### TASK ITEM
In the entries that follow, the lines from the one with "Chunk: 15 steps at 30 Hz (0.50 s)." through the one with "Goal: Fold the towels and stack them" are the ones to write out, exactly and with both ends included. Nothing else should appear.

(Records from a data source)
....................

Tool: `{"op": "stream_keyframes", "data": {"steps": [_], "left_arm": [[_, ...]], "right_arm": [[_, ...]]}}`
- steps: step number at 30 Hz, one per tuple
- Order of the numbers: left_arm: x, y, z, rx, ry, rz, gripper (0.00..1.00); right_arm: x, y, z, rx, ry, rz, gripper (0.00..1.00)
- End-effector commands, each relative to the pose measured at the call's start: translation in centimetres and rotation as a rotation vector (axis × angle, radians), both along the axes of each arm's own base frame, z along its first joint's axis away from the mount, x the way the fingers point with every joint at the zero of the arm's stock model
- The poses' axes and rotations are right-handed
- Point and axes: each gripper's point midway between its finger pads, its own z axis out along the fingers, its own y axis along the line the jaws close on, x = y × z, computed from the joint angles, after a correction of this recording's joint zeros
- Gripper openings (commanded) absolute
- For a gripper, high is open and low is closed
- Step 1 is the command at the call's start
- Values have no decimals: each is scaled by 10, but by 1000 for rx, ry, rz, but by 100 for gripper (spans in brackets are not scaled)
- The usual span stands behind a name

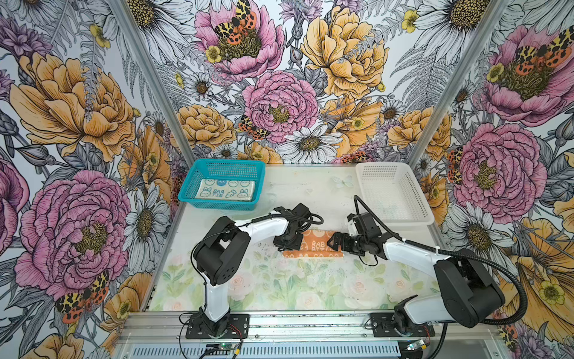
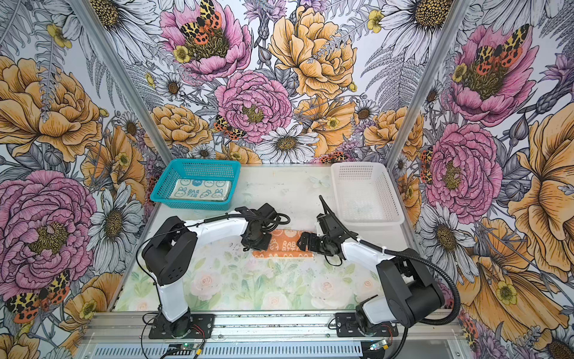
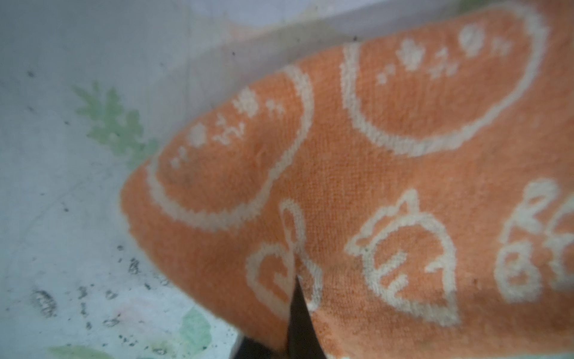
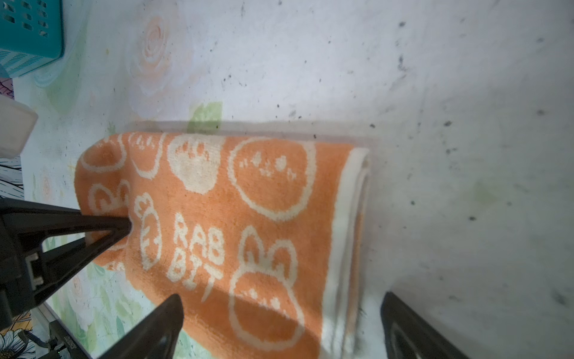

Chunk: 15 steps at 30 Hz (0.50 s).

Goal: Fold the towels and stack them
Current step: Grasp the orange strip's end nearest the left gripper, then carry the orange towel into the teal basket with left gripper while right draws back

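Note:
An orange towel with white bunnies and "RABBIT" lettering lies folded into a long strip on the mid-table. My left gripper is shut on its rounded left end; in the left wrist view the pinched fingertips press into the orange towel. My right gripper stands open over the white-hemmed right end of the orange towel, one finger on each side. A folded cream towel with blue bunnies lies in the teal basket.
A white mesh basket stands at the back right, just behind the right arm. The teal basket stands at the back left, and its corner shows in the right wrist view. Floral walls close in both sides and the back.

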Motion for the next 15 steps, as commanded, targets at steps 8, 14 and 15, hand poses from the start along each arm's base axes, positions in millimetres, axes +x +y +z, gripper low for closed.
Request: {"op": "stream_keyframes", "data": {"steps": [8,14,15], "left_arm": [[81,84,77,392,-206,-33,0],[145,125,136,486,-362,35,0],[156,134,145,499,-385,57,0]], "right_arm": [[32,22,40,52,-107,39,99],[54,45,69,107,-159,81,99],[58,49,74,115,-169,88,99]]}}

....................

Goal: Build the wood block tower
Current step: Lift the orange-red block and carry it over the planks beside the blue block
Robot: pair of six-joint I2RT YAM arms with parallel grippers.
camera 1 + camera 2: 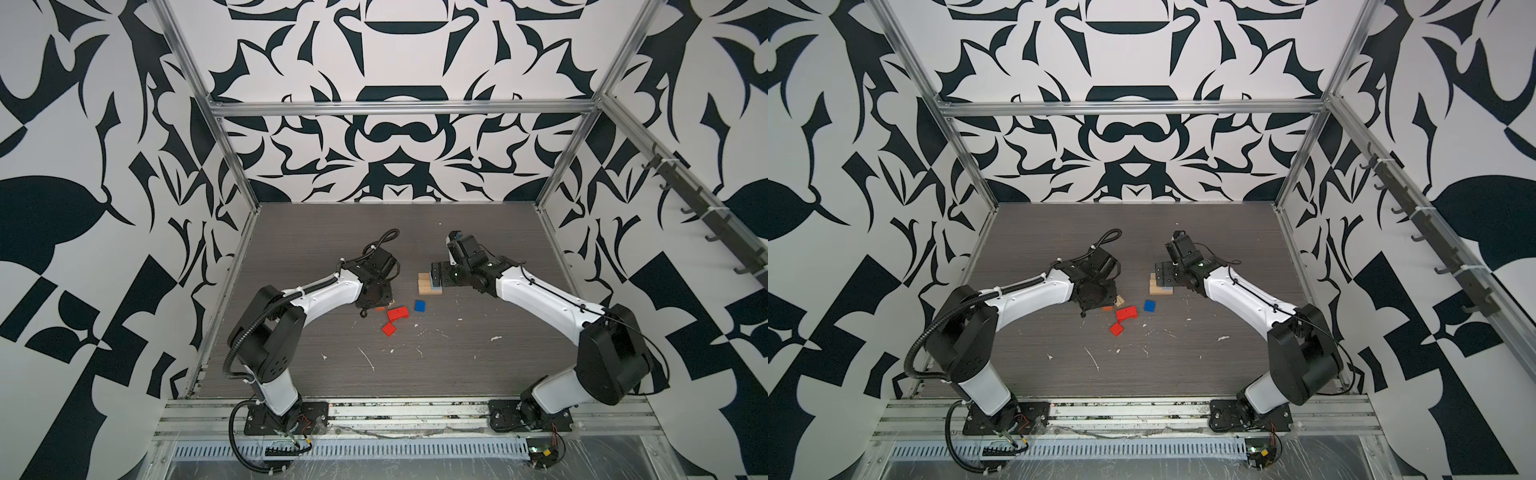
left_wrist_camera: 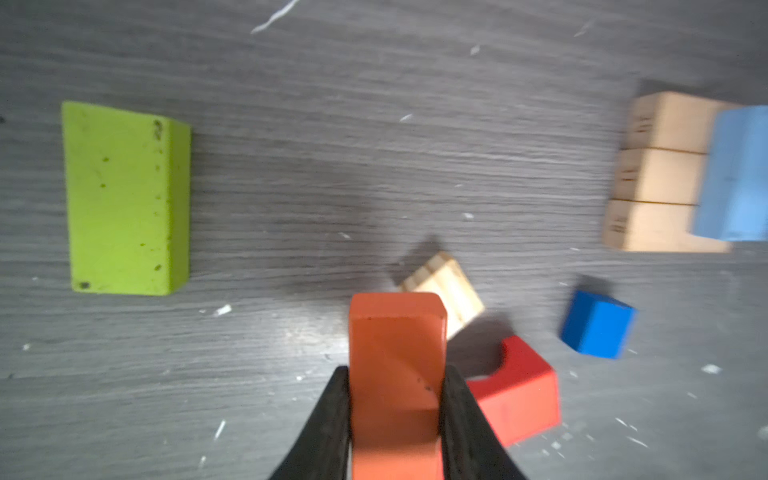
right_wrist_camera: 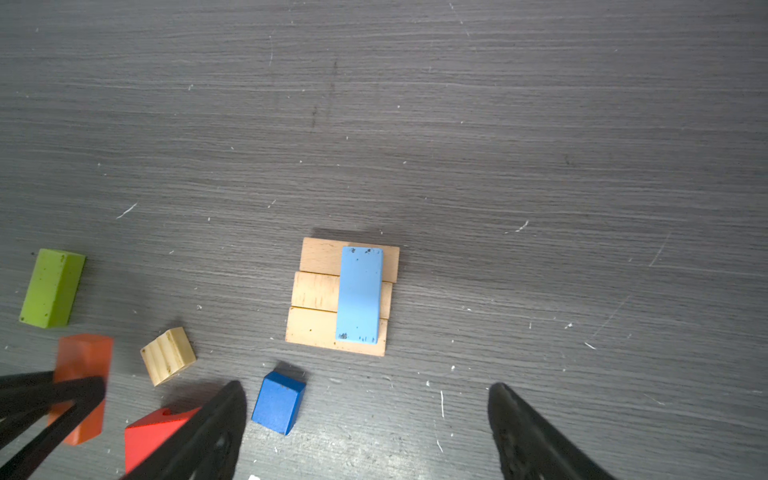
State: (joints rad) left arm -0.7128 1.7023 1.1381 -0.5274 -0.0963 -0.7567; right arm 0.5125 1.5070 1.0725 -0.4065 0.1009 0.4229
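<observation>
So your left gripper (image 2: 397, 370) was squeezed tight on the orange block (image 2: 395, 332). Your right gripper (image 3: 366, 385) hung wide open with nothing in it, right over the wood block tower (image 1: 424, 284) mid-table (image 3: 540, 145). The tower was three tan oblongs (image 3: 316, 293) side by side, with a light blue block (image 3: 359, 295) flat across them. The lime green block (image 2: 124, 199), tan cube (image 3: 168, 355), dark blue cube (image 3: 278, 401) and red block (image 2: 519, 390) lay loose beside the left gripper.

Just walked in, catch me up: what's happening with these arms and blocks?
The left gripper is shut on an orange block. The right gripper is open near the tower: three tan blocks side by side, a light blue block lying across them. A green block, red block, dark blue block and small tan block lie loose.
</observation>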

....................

### EXERCISE RESULT
Chunk: 15 steps at 30 Hz (0.50 s).

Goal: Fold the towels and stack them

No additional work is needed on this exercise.